[[ Data section open ]]

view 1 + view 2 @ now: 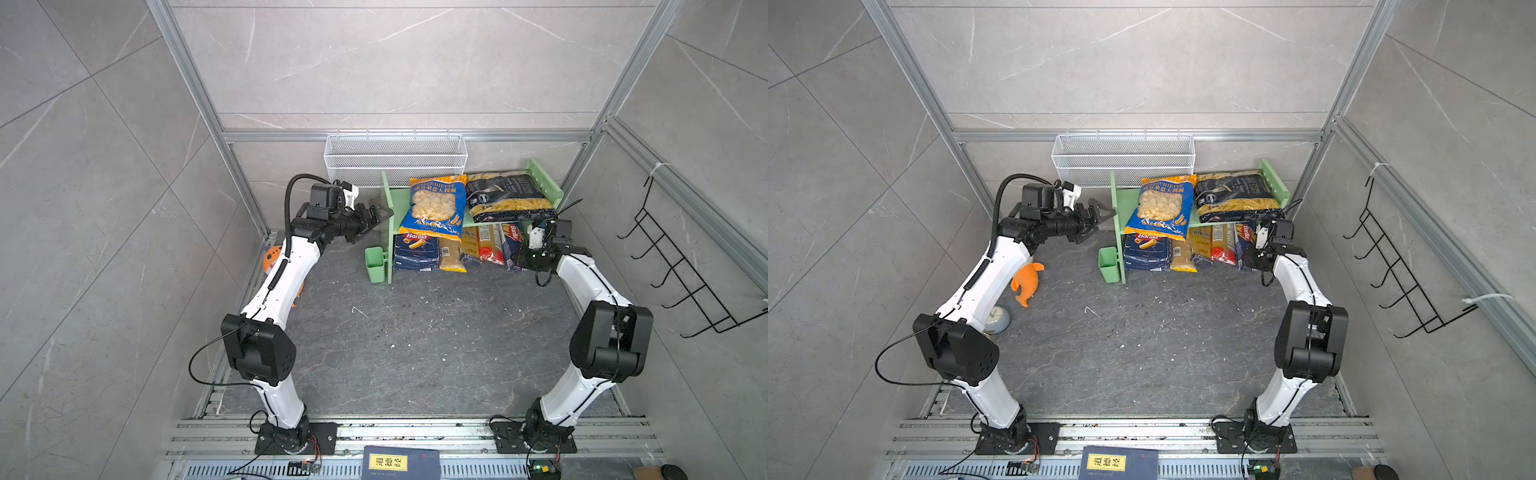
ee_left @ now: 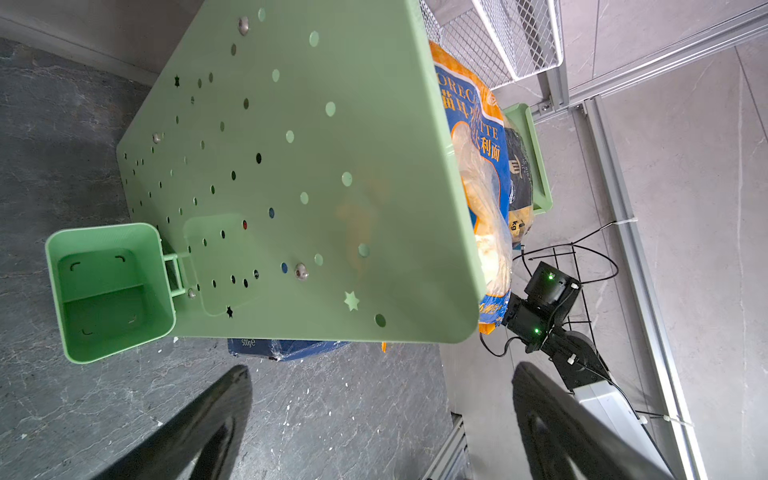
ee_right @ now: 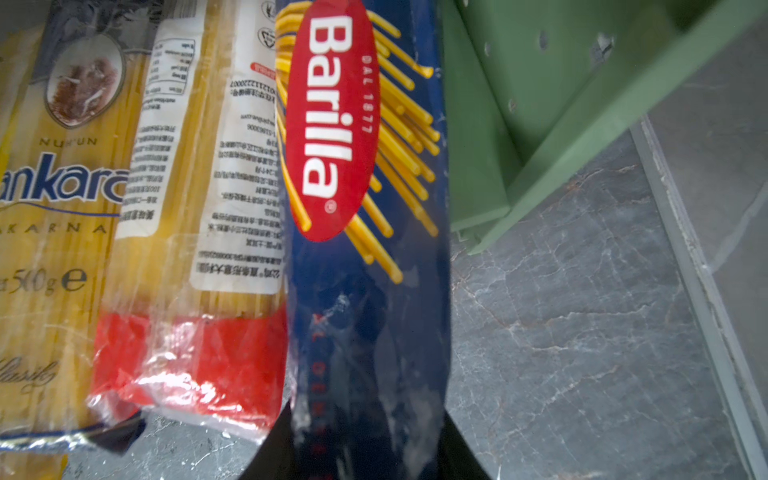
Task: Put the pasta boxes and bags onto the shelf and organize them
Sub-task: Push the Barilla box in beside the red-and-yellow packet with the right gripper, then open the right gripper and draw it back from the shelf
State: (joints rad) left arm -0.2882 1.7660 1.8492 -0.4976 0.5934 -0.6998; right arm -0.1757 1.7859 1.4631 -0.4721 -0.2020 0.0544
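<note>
Mint-green two-tier shelf with hole-dotted side panels (image 1: 544, 180), upper centre-right in both top views, carrying all the pasta that shows. On its upper tier lie the orange-and-blue orecchiette bag with clear window (image 1: 436, 205), overhanging the front edge, and beside it the black-and-clear penne bag (image 1: 507, 197). Below, from left to right, stand the squat dark blue Barilla rigatoni box (image 1: 417, 251), the slim yellow spaghetti pack (image 1: 452, 253), the dark-blue-and-yellow spaghetti pack (image 3: 54, 187), the red-ended clear spaghetti pack (image 3: 195, 291) and the long narrow dark blue Barilla spaghetti pack (image 3: 365, 208). The right gripper (image 3: 365, 432) is clamped on the near end of this last pack, just beside the shelf's right panel. The left gripper (image 2: 382, 368) hangs empty, jaws wide apart, beside the left panel. The step in hand appears to be seating the final pack. The next move calls for pushing it in straight alongside the red-ended pack, then letting go and backing out cleanly. The packs' far ends are hidden under the upper tier, and the right fingers are cut off at the frame's lower edge.
</note>
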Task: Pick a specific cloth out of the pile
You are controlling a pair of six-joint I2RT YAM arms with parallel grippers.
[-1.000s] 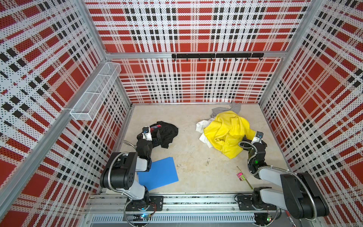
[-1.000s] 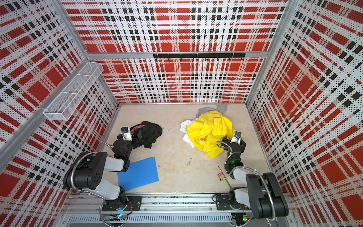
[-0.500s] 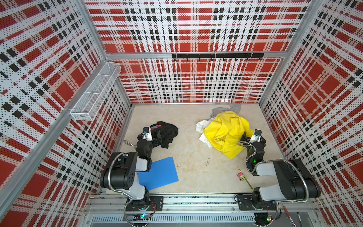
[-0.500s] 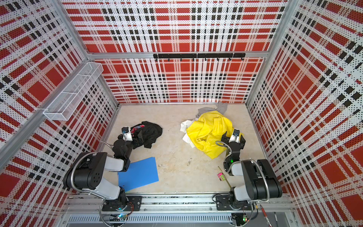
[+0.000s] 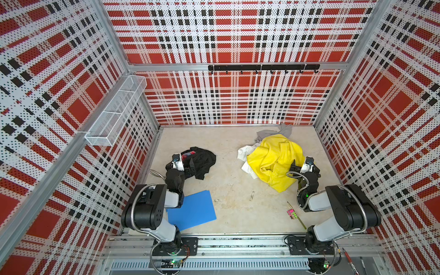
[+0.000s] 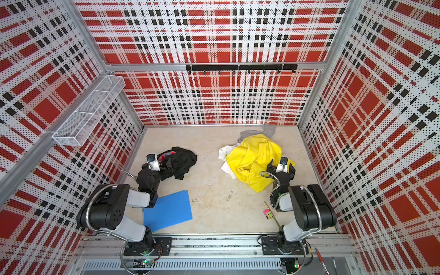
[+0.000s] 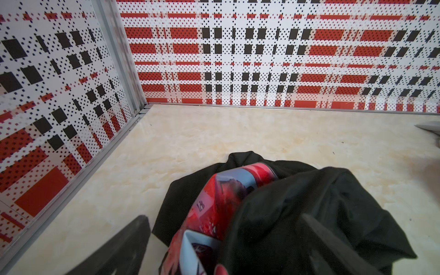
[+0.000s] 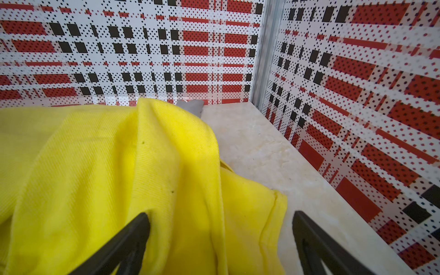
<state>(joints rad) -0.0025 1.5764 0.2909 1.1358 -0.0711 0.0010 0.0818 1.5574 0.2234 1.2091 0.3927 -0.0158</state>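
Still apart: the cloth (image 5: pixel 202 158) sits left of the pile (image 5: pixel 273 159).
Left gripper (image 7: pixel 225 217) stays spread astride it; right gripper (image 8: pixel 221 214) likewise spread.

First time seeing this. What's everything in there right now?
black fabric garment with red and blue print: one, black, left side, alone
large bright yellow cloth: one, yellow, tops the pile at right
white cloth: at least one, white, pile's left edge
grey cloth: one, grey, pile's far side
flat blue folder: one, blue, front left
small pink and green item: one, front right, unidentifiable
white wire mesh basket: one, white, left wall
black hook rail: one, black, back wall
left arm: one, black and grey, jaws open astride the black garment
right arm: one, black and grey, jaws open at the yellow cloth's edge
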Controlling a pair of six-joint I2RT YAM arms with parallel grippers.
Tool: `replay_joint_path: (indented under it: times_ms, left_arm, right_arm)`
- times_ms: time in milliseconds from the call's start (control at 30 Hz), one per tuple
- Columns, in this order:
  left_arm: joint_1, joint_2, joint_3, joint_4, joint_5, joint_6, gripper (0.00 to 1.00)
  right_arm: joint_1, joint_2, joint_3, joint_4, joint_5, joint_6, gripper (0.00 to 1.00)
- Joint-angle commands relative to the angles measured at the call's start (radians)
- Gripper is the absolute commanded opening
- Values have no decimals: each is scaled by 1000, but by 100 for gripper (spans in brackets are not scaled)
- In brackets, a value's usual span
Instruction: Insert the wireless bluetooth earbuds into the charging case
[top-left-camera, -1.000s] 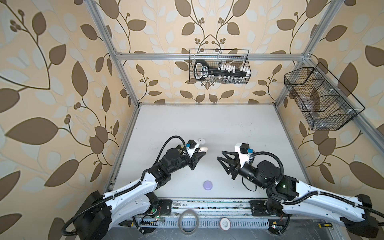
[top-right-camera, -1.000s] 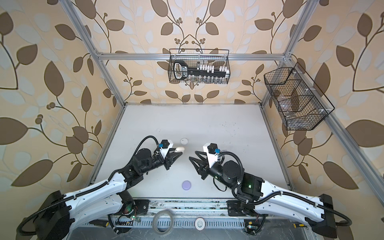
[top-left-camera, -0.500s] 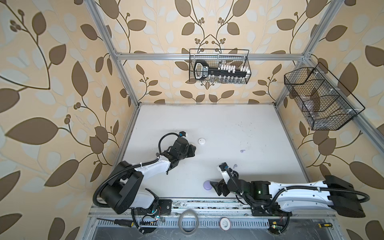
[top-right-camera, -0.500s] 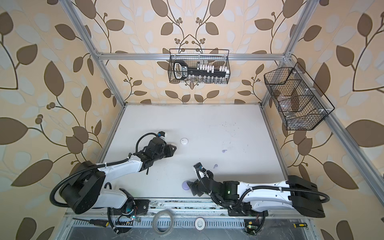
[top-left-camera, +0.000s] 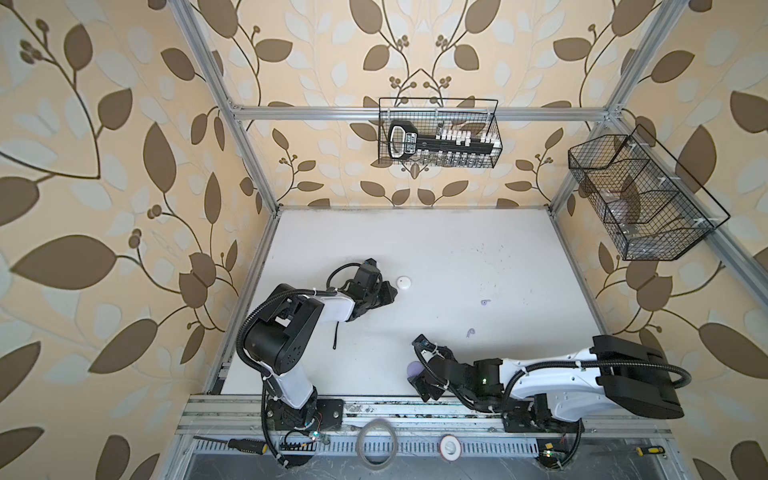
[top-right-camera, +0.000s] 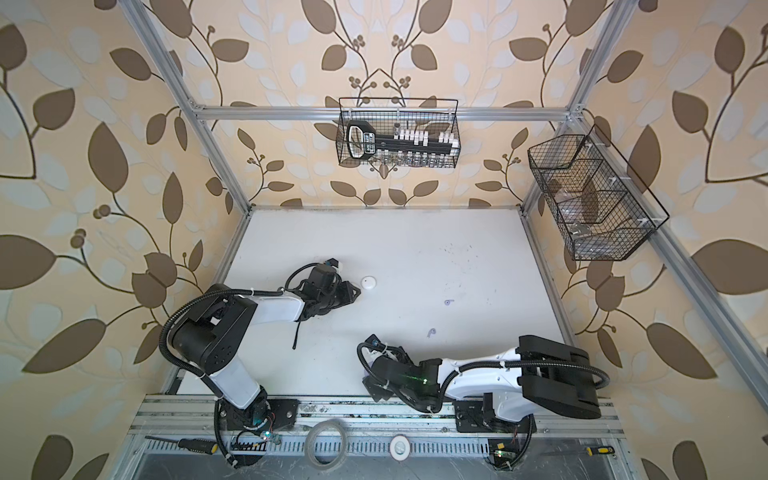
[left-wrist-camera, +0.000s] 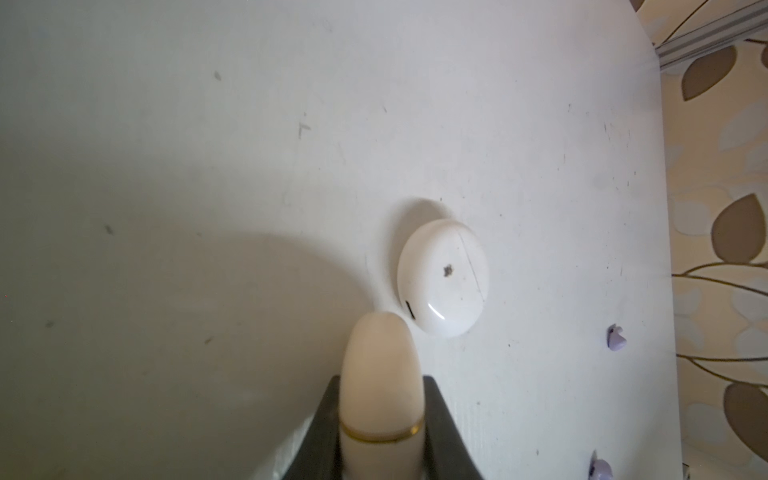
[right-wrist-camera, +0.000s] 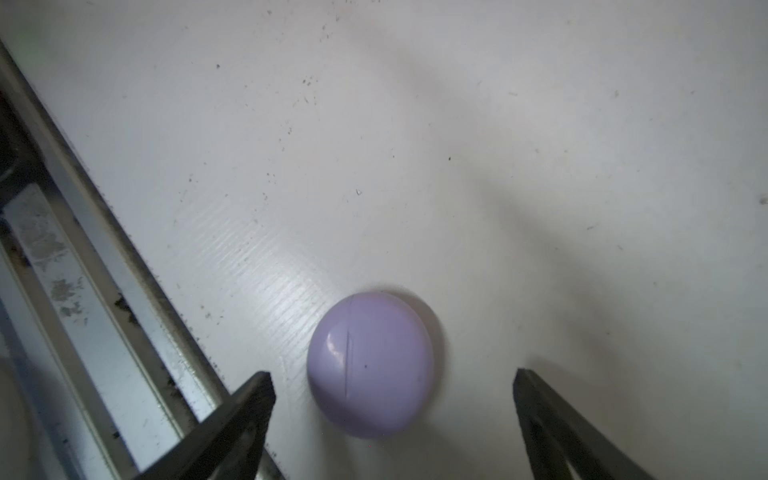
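In the left wrist view my left gripper (left-wrist-camera: 382, 382) is shut on a cream charging case (left-wrist-camera: 380, 374) with a gold band, held edge-on. Its tip lies just beside a closed white case (left-wrist-camera: 442, 278) on the table. In both top views that gripper (top-left-camera: 388, 293) sits left of the white case (top-left-camera: 403, 284). My right gripper (right-wrist-camera: 392, 382) stands open, low over a closed lavender case (right-wrist-camera: 371, 365) that lies between its fingers without touching them. A top view shows this case (top-left-camera: 413, 368) near the front rail. Two lavender earbuds (top-left-camera: 485, 302) (top-left-camera: 470, 332) lie loose on the table.
The front metal rail (right-wrist-camera: 104, 291) runs close beside the right gripper's finger. Wire baskets hang on the back wall (top-left-camera: 438, 133) and the right wall (top-left-camera: 640, 199). A tape roll (top-left-camera: 376, 444) and a screwdriver (top-left-camera: 245, 445) lie in front of the rail.
The right arm swung down from mid-table to the front edge over the lavender case and its jaws opened wider. The left arm folded back, still holding the cream case.
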Motion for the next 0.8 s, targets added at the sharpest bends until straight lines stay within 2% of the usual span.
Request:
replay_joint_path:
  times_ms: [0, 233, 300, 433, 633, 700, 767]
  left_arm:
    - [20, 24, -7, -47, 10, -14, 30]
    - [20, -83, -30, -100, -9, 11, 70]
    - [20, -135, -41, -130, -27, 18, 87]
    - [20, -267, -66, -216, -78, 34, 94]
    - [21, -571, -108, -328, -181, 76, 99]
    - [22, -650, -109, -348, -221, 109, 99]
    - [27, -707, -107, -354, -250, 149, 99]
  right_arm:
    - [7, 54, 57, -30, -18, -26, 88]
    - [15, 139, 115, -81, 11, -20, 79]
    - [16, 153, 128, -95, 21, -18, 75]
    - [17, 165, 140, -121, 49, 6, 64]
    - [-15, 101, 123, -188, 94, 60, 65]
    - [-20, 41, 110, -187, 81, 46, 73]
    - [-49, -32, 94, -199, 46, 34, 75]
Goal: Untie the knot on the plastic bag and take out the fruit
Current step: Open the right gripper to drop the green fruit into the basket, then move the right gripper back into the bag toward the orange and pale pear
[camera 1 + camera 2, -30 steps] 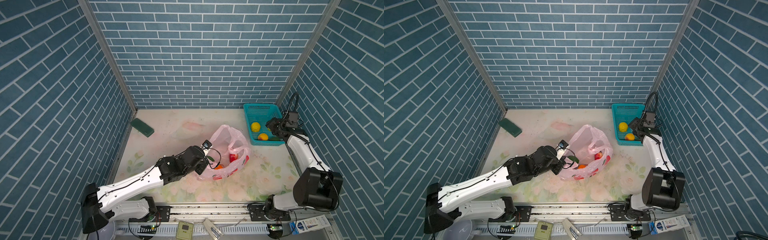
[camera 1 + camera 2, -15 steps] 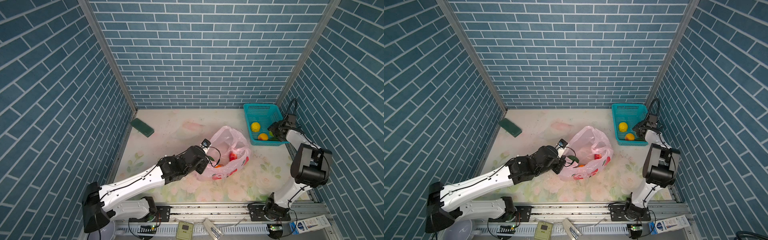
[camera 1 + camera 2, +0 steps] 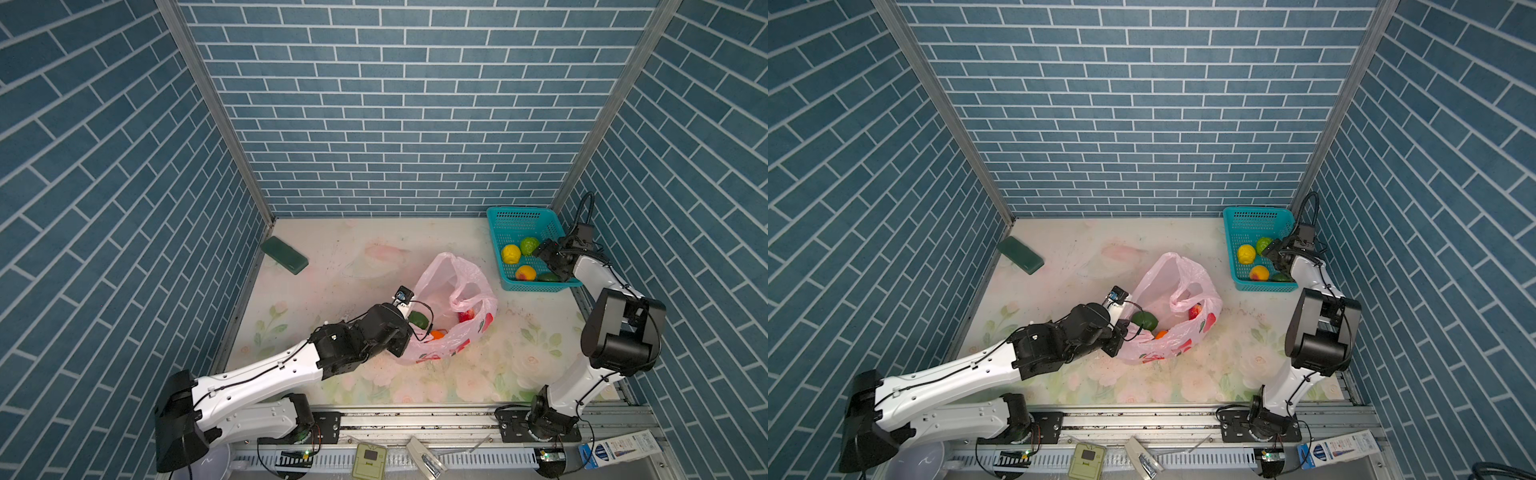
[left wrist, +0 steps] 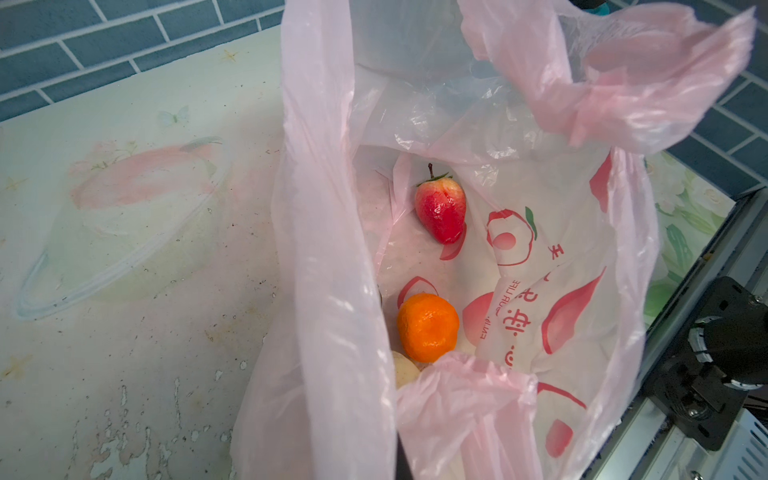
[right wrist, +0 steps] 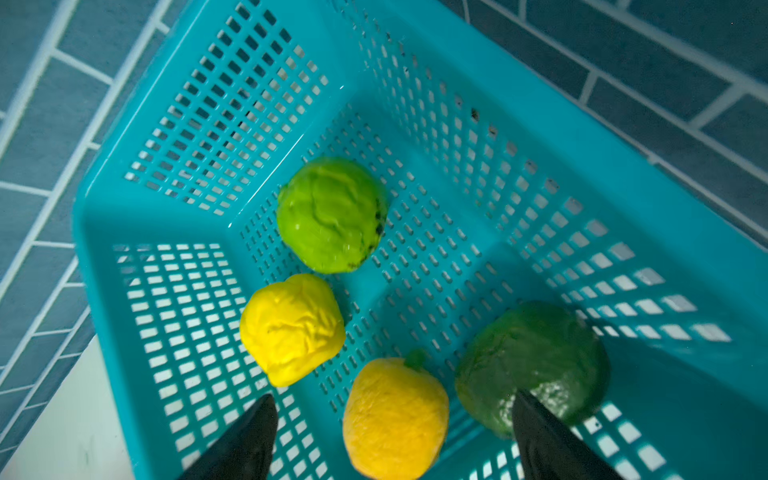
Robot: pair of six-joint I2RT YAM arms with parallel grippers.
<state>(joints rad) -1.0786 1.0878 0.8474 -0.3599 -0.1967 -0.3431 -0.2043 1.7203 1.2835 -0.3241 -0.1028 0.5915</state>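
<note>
Right wrist view: right gripper (image 5: 392, 397) is open, fingers spread wide above the teal basket (image 5: 498, 124), gripping nothing. Four fruits lie on the basket floor: light green fruit (image 5: 330, 214), yellow fruit (image 5: 291, 328) just beside it, yellow-orange fruit (image 5: 395, 415) below the gap between the fingers, and dark green fruit (image 5: 532, 365) under one fingertip.

Both top views: I note the basket in the far right corner of the table (image 3: 374, 257) and the plastic bag (image 3: 453, 316) near the table's middle, well apart from it. Left gripper (image 3: 406, 345) sits at the bag's near-left rim. It is closed, and pink film bunches right at it, so I read it as pinching the rim.

Left wrist view: bag mouth gapes open and the handle loops (image 4: 623, 75) hang loose. Inside I see the red fruit (image 4: 440, 208), the orange fruit (image 4: 428, 326), and the cream-white fruit (image 4: 405, 370) touching the orange one, half hidden by film.

Dark green block (image 3: 284, 260) lies by the left wall.
</note>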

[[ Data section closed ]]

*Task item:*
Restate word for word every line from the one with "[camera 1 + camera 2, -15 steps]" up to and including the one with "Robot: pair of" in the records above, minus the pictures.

*Response box:*
[camera 1 + camera 2, -15 steps] 
[camera 1 + camera 2, +0 steps] 
[left wrist, +0 steps] 
[right wrist, +0 steps] 
Robot: pair of six-joint I2RT YAM arms with parallel grippers.

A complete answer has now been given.